# Activity
Skip all pictures. Set down only the lines starting at the line containing "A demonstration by" and running to the end of the listing.

━━ Data shown

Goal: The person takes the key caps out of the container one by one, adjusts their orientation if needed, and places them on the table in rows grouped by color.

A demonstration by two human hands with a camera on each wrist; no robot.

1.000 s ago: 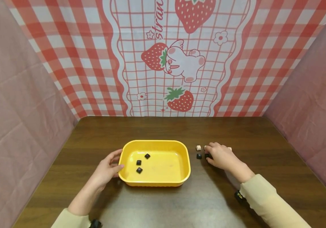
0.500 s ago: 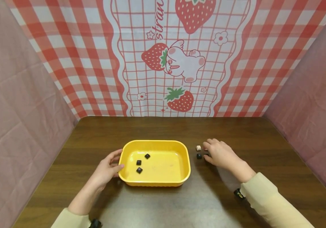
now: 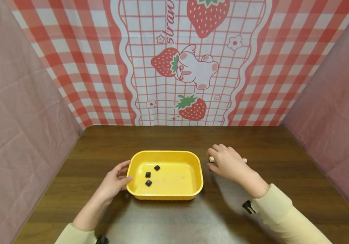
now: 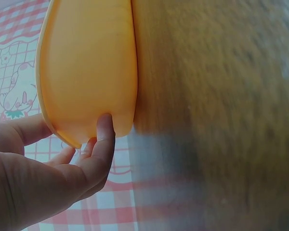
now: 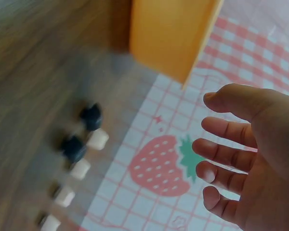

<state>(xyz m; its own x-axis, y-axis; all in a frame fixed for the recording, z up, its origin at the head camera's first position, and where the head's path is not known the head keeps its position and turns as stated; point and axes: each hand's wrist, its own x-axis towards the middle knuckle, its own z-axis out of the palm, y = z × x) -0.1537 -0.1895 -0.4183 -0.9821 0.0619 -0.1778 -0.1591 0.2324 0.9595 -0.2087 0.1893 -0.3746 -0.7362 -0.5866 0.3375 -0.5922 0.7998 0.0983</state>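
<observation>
My left hand (image 3: 111, 183) grips the left end of a yellow plastic tub (image 3: 168, 197), thumb at the rim and the other fingers against the outer wall. Inside the tub lie small black keycap-like pieces (image 3: 148, 174), toward its left. My right hand (image 3: 229, 162) hovers over a group of similar pieces right of the tub. In the right wrist view its fingers are spread and loosely bent, holding nothing. That view shows two black pieces (image 5: 91, 117) beside a row of several white ones (image 5: 98, 139). From the head, the hand covers most of them; one white piece (image 3: 211, 159) shows between thumb and fingers.
A dark wooden table (image 3: 174, 137) carries everything. Behind it hangs a red-and-white checked cloth (image 3: 101, 67) with strawberries. Pink cloth walls (image 3: 27, 112) close off both sides. Another white piece (image 3: 245, 160) peeks out right of my right hand.
My right hand has shifted left along the pieces, toward the tub, and now covers the nearest black piece. The left hand, the tub and the pieces inside it stay put.
</observation>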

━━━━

# Result of the task
A demonstration by two human hands with a camera on each wrist; no robot.

1.000 s ago: 
0.500 s ago: 
now: 
now: 
now: 

<state>(xyz m; its own x-axis, y-axis; all in a frame fixed for the recording, z up, its origin at the head camera's first position, and where the head's path is not known the head keeps its position and turns as stated; point and axes: each hand's wrist, its own x-axis towards the middle knuckle, its own z-axis out of the palm, y = z × x) -0.1537 -0.1895 -0.4183 -0.9821 0.0619 -0.1778 -0.1591 0.2324 0.9595 -0.2087 0.1893 -0.3746 -0.7362 -0.5866 0.3375 -0.5922 0.7998 0.0983</state>
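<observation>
My left hand (image 3: 111, 183) grips the left end of a yellow plastic tub (image 3: 168, 197), thumb at the rim and the other fingers against the outer wall. Inside the tub lie small black keycap-like pieces (image 3: 148, 174), toward its left. My right hand (image 3: 229, 162) hovers over a group of similar pieces right of the tub. In the right wrist view its fingers are spread and loosely bent, holding nothing. That view shows two black pieces (image 5: 91, 117) beside a row of several white ones (image 5: 98, 139). From the head, the hand covers most of them; one white piece (image 3: 211, 159) shows between thumb and fingers.
A dark wooden table (image 3: 174, 137) carries everything. Behind it hangs a red-and-white checked cloth (image 3: 101, 67) with strawberries. Pink cloth walls (image 3: 27, 112) close off both sides. Another white piece (image 3: 245, 160) peeks out right of my right hand.
My right hand has shifted left along the pieces, toward the tub, and now covers the nearest black piece. The left hand, the tub and the pieces inside it stay put.
</observation>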

The work is done, and the output is complete.